### ACTIVITY
Every line of the listing below is to be duplicated exactly, with the pictures left out.

### DATA SHOWN
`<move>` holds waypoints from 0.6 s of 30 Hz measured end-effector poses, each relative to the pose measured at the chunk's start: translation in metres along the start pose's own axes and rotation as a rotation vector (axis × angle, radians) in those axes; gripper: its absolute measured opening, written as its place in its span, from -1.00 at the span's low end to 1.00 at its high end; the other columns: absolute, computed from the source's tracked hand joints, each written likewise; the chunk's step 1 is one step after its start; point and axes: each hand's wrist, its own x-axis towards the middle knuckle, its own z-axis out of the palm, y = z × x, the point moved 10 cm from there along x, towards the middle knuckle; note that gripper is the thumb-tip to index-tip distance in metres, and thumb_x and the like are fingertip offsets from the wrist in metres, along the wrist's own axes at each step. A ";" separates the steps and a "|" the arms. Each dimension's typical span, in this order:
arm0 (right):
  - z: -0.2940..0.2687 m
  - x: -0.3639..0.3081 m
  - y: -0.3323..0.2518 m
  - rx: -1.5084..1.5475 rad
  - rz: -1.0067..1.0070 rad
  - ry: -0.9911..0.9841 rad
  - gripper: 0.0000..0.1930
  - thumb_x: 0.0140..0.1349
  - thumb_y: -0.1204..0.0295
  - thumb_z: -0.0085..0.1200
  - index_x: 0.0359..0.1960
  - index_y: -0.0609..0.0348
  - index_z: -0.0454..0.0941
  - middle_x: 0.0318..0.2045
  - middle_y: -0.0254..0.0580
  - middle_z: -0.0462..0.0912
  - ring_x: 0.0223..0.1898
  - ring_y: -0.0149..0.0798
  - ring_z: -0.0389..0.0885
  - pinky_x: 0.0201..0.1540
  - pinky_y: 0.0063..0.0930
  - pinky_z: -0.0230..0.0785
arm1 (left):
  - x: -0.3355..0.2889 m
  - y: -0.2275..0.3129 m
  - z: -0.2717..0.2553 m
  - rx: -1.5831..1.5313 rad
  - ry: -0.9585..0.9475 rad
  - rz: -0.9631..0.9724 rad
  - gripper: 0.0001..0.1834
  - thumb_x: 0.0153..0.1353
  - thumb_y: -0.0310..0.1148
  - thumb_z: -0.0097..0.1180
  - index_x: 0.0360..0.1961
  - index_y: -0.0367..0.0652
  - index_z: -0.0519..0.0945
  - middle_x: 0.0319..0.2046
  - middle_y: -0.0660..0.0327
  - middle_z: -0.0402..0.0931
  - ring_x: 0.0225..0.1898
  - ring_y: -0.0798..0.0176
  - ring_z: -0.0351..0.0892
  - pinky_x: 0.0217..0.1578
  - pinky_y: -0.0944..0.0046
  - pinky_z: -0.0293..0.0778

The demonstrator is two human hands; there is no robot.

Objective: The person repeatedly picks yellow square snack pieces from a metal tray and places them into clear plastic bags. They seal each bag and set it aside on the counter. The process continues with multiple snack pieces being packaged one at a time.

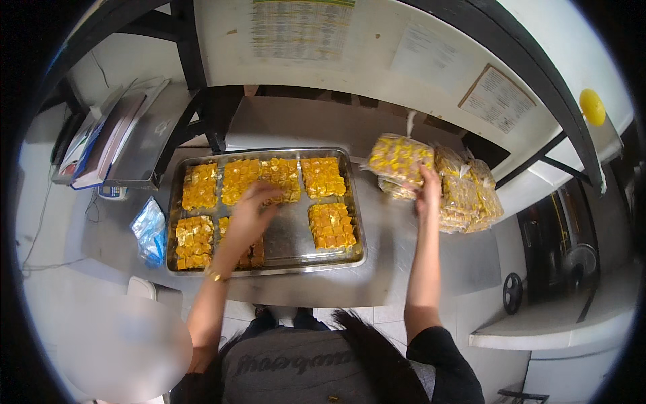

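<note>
My left hand (254, 207), slightly blurred, hovers over a metal tray (296, 267) with its fingers loosely bent and apart, nothing visible in them. Several blocks of small yellow-orange squares (324, 176) lie in the tray in two rows. The hand and forearm partly hide the blocks beneath. To the right of the tray, my right hand (428, 191) grips the near right edge of a clear packet (398, 156) filled with yellow and brownish pieces. Below it sits another packet, mostly covered. Similar clear packets (464, 195) are stacked just right of my right hand.
A blue and clear plastic bag (149, 231) lies left of the tray on the metal table (336, 288). Folders and papers (111, 138) rest on a dark shelf at the left. A black frame (190, 47) rises behind, with sheets (498, 99) on a white panel.
</note>
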 end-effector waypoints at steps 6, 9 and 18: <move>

### THE ANSWER
`<move>` holds waypoints from 0.6 s of 30 Hz measured end-effector poses, each relative to the pose measured at the chunk's start: translation in metres along the start pose's own axes and rotation as a rotation vector (axis × angle, radians) in those axes; gripper: its absolute measured opening, written as its place in its span, from -1.00 at the span's low end to 1.00 at its high end; the other columns: absolute, computed from the source's tracked hand joints, each written likewise; the chunk's step 1 is one step after its start; point and axes: each hand's wrist, its own x-axis towards the middle knuckle, its own z-axis out of the palm, y = z × x, the point moved 10 cm from there along x, towards the middle knuckle; note that gripper is the thumb-tip to index-tip distance in metres, and thumb_x and the like are fingertip offsets from the wrist in metres, along the wrist's own axes at each step. A ";" separates the steps and a "|" the arms. Each dimension's typical span, in this order:
arm0 (right):
  - z: -0.2940..0.2687 m
  - x: -0.3639..0.3081 m
  - y: -0.3323..0.2518 m
  - rx: -1.5084..1.5475 rad
  - rz: -1.0067..1.0070 rad
  - ry: -0.9911..0.9841 rad
  - gripper: 0.0000..0.1930
  - thumb_x: 0.0140..0.1349
  - thumb_y: -0.1204..0.0295
  - thumb_z: -0.0085..0.1200
  - index_x: 0.0359..0.1960
  - index_y: -0.0609..0.0348
  - index_z: -0.0454..0.0941
  - middle_x: 0.0318..0.2045
  - middle_y: -0.0254..0.0580
  - middle_z: -0.0462..0.0912
  - ring_x: 0.0223..0.1898
  - ring_y: -0.0149..0.0798
  - ring_z: -0.0389..0.0885
  - pinky_x: 0.0201..0.1540
  - pinky_y: 0.0063..0.0930
  - pinky_z: -0.0230..0.0785
arm1 (left):
  - x: -0.3355..0.2889 m
  - y: -0.2275..0.3129 m
  - z: -0.2717..0.2553 m
  - rx: -1.5831..1.5313 rad
  - ry: -0.9585..0.9475 rad
  - rz: -0.9631..0.9724 rad
  - gripper: 0.0001..0.1834
  - thumb_x: 0.0153..0.1353
  - thumb_y: -0.0310..0.1148
  - thumb_z: -0.0097..0.1180
  - index_x: 0.0360..0.1961
  - index_y: -0.0367..0.0652
  - index_z: -0.0519..0.0945
  - middle_x: 0.0319..0.2046
  - middle_y: -0.0660..0.0327
  - middle_z: -0.0402..0.0931
  - ring_x: 0.0225..0.1898
  - ring_y: -0.0798..0.0176
  - ring_z: -0.0351..0.0892
  - pinky_x: 0.0217..0.1578
  - pinky_y: -0.0944..0.0046
  - pinky_z: -0.0293..0.0778

The demonstrator is two human hands; there is no robot.

Objective: The person repeatedly picks yellow square snack pieces from a metal tray and places them into clear plastic bags. They seal each bag and set it aside on the counter. The process continues with multiple snack pieces being packaged one at a time.


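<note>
My left hand (254, 207), slightly blurred, hovers over a metal tray (296, 267) with its fingers loosely bent and apart, nothing visible in them. Several blocks of small yellow-orange squares (324, 176) lie in the tray in two rows. The hand and forearm partly hide the blocks beneath. To the right of the tray, my right hand (428, 191) grips the near right edge of a clear packet (398, 156) filled with yellow and brownish pieces. Below it sits another packet, mostly covered. Similar clear packets (464, 195) are stacked just right of my right hand.
A blue and clear plastic bag (149, 231) lies left of the tray on the metal table (336, 288). Folders and papers (111, 138) rest on a dark shelf at the left. A black frame (190, 47) rises behind, with sheets (498, 99) on a white panel.
</note>
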 end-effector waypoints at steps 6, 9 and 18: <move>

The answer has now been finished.